- TASK BRIEF -
Return, with both end lines included, exactly what the data below holds from the line with "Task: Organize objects" through the line with "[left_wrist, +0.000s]", though not the pictures.

=== DATA FOR PROCESSING ===

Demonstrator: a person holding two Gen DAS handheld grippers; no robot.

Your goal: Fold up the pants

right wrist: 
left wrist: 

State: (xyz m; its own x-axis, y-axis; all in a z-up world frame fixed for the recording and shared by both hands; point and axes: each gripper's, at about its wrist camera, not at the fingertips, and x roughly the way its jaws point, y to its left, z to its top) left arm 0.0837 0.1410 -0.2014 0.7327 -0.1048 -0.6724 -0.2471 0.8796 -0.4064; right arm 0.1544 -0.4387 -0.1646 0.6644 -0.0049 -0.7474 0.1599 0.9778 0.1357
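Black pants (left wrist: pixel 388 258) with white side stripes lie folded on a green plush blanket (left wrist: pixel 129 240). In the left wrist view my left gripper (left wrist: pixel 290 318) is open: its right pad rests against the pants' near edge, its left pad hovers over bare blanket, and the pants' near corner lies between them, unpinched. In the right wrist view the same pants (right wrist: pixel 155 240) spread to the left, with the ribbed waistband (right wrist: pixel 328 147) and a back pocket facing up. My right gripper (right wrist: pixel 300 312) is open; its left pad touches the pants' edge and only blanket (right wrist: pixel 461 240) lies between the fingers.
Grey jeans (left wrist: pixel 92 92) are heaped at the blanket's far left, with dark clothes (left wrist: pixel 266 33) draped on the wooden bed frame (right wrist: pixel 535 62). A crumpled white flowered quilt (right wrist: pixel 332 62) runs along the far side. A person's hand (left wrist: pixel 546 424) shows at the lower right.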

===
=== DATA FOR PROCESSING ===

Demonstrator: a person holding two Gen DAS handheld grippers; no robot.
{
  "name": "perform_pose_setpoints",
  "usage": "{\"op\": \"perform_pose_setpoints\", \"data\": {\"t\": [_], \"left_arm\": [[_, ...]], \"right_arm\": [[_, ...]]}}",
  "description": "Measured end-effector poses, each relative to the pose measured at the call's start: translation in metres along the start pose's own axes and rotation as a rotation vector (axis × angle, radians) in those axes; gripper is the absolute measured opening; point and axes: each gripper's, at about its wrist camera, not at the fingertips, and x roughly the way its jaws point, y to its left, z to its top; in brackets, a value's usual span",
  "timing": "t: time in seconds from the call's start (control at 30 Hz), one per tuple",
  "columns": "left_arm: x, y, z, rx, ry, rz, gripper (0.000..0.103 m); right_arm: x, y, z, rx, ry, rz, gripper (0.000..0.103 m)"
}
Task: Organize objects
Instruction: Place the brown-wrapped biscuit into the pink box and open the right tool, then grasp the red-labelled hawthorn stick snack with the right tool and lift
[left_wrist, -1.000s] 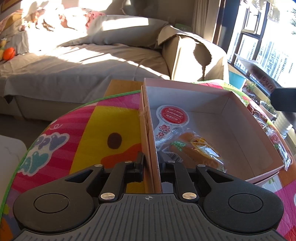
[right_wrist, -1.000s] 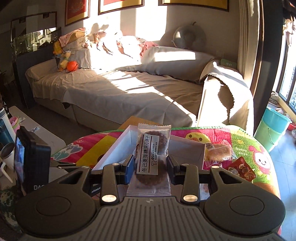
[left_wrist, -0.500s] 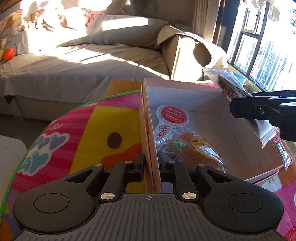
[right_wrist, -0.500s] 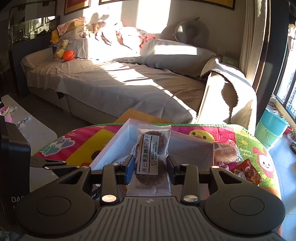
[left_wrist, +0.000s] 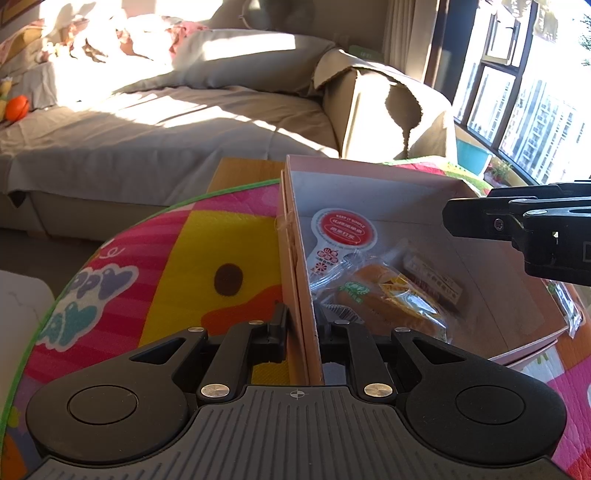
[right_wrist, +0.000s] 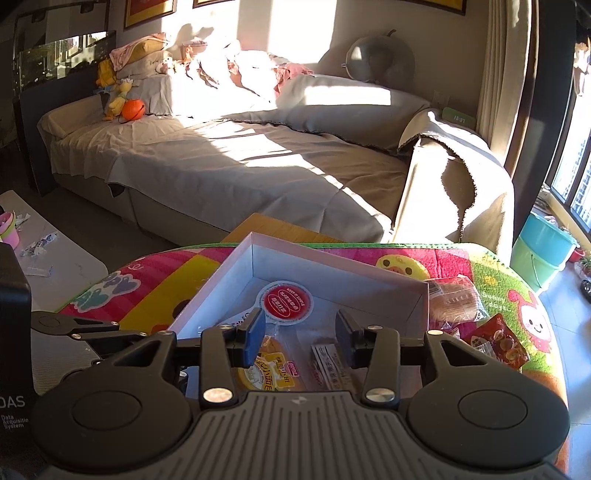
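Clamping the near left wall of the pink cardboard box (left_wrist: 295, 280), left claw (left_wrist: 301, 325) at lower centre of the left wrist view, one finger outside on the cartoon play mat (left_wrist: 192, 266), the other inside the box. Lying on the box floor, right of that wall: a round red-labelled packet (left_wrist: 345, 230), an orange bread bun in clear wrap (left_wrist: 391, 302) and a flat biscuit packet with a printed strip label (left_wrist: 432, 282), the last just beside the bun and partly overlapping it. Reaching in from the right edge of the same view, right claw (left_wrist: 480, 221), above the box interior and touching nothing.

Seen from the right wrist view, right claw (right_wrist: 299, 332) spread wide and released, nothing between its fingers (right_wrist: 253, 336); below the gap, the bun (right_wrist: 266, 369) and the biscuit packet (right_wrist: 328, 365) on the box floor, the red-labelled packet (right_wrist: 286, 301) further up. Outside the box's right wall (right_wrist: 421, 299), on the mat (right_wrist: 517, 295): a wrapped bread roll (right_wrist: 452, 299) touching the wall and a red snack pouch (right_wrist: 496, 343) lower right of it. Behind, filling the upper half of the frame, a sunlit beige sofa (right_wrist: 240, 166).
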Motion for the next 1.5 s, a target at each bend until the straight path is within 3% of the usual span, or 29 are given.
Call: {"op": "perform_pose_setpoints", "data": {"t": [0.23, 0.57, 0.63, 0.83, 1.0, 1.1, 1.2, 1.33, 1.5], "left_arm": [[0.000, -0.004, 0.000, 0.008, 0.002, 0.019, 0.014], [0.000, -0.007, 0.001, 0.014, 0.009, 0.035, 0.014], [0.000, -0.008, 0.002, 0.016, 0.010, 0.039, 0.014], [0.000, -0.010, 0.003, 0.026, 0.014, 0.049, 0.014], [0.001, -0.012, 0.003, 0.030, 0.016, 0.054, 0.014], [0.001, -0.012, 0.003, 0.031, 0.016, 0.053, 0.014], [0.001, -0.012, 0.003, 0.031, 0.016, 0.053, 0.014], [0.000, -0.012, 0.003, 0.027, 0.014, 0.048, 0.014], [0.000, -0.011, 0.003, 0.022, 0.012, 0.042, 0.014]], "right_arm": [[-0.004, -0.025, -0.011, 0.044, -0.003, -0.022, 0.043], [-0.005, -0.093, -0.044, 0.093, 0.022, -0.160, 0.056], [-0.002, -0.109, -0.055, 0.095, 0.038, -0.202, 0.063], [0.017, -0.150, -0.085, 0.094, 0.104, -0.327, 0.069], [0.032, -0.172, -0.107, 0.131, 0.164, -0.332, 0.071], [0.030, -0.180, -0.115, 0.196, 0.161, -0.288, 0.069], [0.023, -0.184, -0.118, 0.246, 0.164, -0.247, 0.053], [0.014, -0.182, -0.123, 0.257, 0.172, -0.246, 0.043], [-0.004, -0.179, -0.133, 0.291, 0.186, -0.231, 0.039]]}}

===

- ANSWER -
Task: Organize objects
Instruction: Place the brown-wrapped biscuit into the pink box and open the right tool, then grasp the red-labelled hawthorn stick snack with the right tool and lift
[left_wrist, -1.000s] 
[right_wrist, -1.000s] 
[left_wrist, -0.500s] 
[right_wrist, -0.500s] 
[left_wrist, +0.000s] 

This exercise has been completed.